**Exercise prompt**
Reproduce the data below word for word, setting aside any picture it holds.

**Information supplied**
-------------------------

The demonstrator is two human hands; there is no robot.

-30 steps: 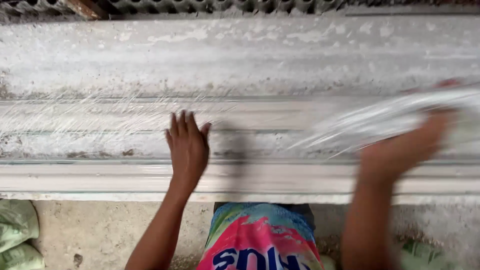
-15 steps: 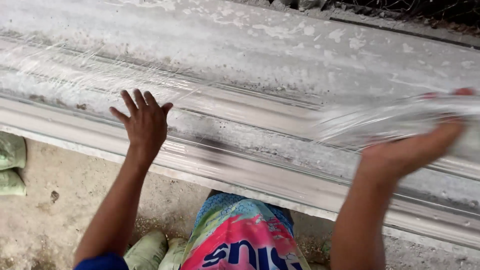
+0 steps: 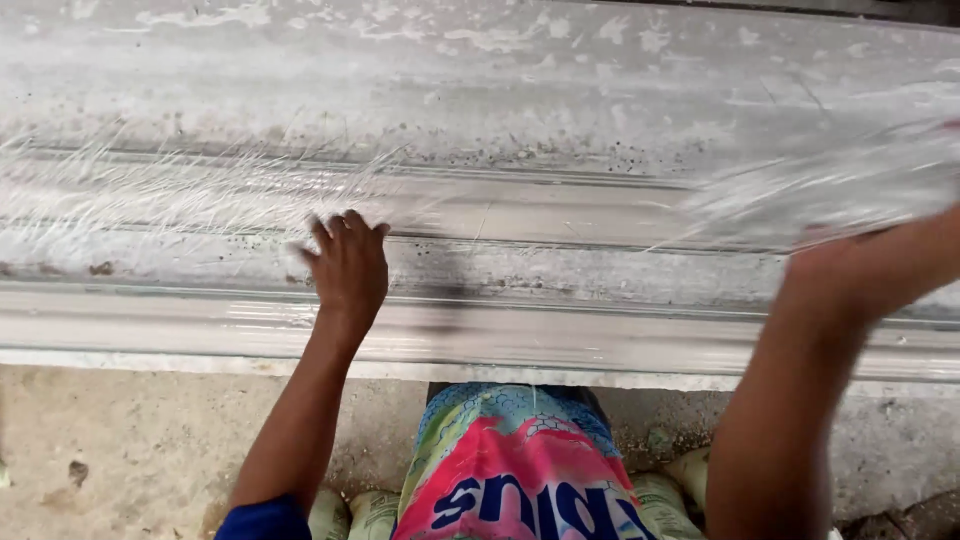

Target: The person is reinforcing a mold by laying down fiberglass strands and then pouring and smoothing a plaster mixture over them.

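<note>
Head view: the left hand [image 3: 347, 265] is pressed flat, fingers spread, on the long grey moulded slab [image 3: 500, 330], over glass-fibre strands [image 3: 180, 195]. A sheet of the fibre [image 3: 830, 185] is seemingly gripped by the blurred right hand [image 3: 850, 275]; its fingers cannot be made out.

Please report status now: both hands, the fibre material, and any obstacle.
Left hand flat, open, pressing glass fibre strands onto long grey mould. Right hand gripping fibre bundle, blurred. No obstacle seen.
</note>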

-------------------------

**Expected answer**
The demonstrator is two human hands; there is no robot.

-30 steps: 
-15 steps: 
+0 steps: 

Target: The person is reinforcing a mold by laying down fiberglass strands and then pouring and smoothing a plaster mixture over them.

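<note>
Head view: the left hand [image 3: 347, 265] is pressed flat, fingers spread, on the long grey moulded slab [image 3: 500, 330], over glass-fibre strands [image 3: 180, 195]. A sheet of the fibre [image 3: 830, 185] is seemingly gripped by the blurred right hand [image 3: 850, 275]; its fingers cannot be made out.

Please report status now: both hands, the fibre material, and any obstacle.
Left hand flat, open, pressing glass fibre strands onto long grey mould. Right hand gripping fibre bundle, blurred. No obstacle seen.
</note>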

The exercise is now complete.